LIKE PEARLS BEFORE SWINE

The venerated head of the Chabad movement Rabbi Menachem Mendel Schneerson, who passed away in 1994, hinted in 1988 that the area surrounding the polluted Kishon watercourse that empties into Haifa Bay harbors gems and other precious stones. To date the only minerals found in the Kishon have been heavy metals in toxic effluents dumped for decades into the now-rehabilitated stream by petrochemical industries and the like along its banks. But wait….

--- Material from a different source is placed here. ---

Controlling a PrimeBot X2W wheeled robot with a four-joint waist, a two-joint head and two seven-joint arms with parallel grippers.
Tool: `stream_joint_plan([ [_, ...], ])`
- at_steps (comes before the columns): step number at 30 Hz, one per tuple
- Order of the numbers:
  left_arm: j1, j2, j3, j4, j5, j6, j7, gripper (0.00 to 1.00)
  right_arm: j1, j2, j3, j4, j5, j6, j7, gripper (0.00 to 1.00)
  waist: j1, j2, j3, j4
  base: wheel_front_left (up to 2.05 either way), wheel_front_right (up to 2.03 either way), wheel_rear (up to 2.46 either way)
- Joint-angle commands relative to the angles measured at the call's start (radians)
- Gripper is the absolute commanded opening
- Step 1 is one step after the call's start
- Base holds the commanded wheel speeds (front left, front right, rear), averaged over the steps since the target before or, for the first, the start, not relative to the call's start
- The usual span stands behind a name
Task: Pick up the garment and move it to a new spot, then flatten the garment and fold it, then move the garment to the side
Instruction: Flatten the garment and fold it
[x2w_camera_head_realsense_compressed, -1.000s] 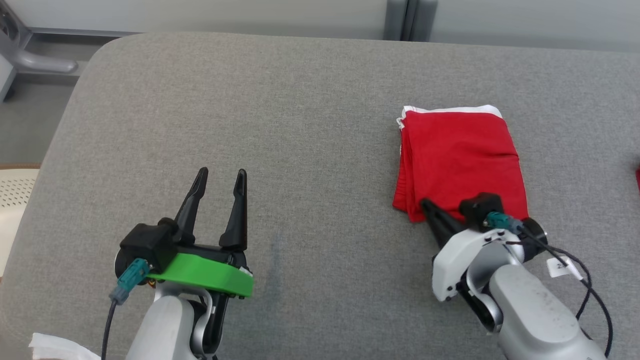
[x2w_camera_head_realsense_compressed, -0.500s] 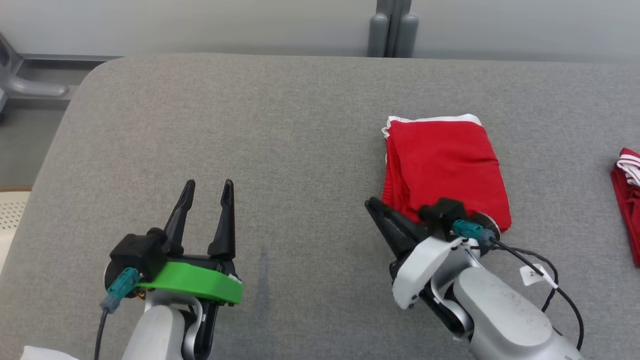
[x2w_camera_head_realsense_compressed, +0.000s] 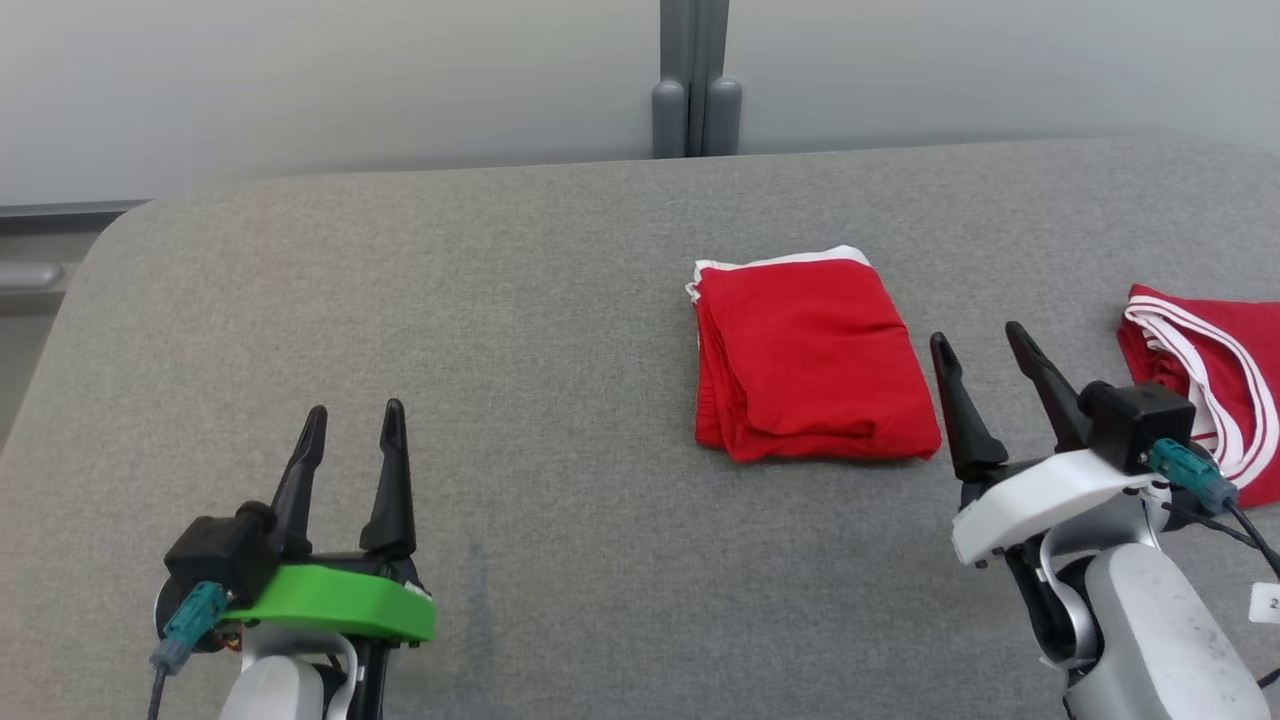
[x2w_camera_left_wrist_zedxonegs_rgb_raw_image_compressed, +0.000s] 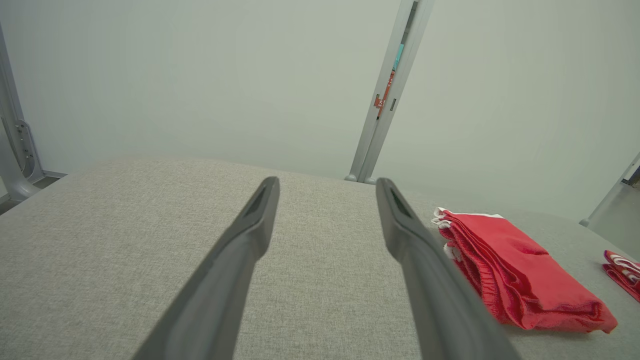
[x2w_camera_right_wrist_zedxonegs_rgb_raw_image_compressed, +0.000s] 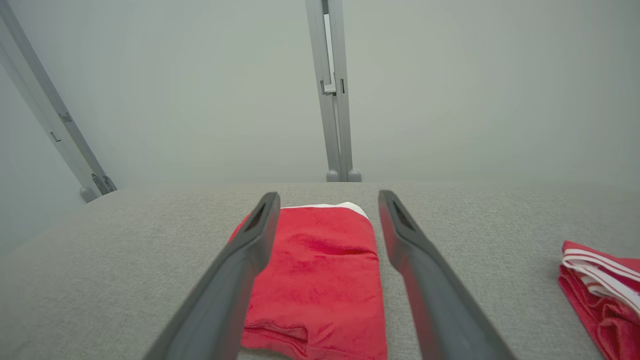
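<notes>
Table (x2w_camera_head_realsense_compressed: 400, 300) (grey fabric), folded garment (x2w_camera_head_realsense_compressed: 810, 360), pale wall (x2w_camera_head_realsense_compressed: 300, 80)

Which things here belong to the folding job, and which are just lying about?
Job: folded red fabric garment with white edge; open right hand beside it; open left hand.
Lying about: second red garment with white stripes, far right; grey metal post behind the grey padded table.

The folded garment (x2w_camera_head_realsense_compressed: 810, 370) is coloured plain red, with a white band at its far edge. The second garment (x2w_camera_head_realsense_compressed: 1200, 370) is red, crossed by white stripes. The table cover (x2w_camera_head_realsense_compressed: 450, 330) is flecked grey. Black fingers are seen on the left gripper (x2w_camera_head_realsense_compressed: 355, 408), collared in green, and on the right gripper (x2w_camera_head_realsense_compressed: 975, 334), collared in white. Teal connectors (x2w_camera_head_realsense_compressed: 190, 612) are noted.
</notes>
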Motion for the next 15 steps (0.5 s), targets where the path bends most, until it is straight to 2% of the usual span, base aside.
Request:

       Shefa Yamim Exploration and Mining – which up until recently was traded on the Tel Aviv Stock Exchange at the princely value of one agurah (.25 cents) per share – found a 4.1 mm specimen of moissanite in sediment from a test borehole it drilled. Moissanite is a rare mineral whose optical qualities exceed that of diamonds. Synthetic moissanite sells for $500 a karat – double the price of synthetic (‘industrial’) diamonds…

       Chabadnik Avi Taub, who holds a 35 percent controlling share in the company, believes, after sinking $14 M. dollars in the project, that Shefa Yamim is close to locating the mother lode for natural moissanite. (Calcalist, Yediot)

 

 

BLACK HAWK DOWN!

The media had a field day after the head of the IDF Northern Command General Yair Golan found himself out in left-field, so to speak, after the pilots of his military helicopter set their Black Hawk down in the wrong soccer field.

       The bird was supposed to land in an old abandoned soccer field near Hadera. However, the landing crew, armed with flares designed to guide the helicopter down safely got disoriented and set up base smack-dab in the middle of Hadera’s municipal soccer field by mistake.

 

 

SIGHTLESS IN G… JERUSALEM

The center of Jerusalem can be an obstacle course for the ultra-ultra pious, filled with unholy sights from immodestly dressed women and manikins to – gasp – cheeseburgers, leading a Jerusalem rabbi to suggest that myopic haredi men remove their eyeglasses in public to avoid unsightly spectacles on public streets, which begged the question: What about the extra-pious among the flock who are cursed with 20-20 vision?

       Sure enough – someone came up with an ingenious solution: “modesty spectacles” for roaming eyes – now on sale in Mea She’arim for 30 NIS ($7) a pair. The specially ground lenses blur-out anything or anyone more than an arm’s distance away, ensuring the wary wearers’ eyes will remain tightly glued on the ground to avoid breaking their necks when out and about in public.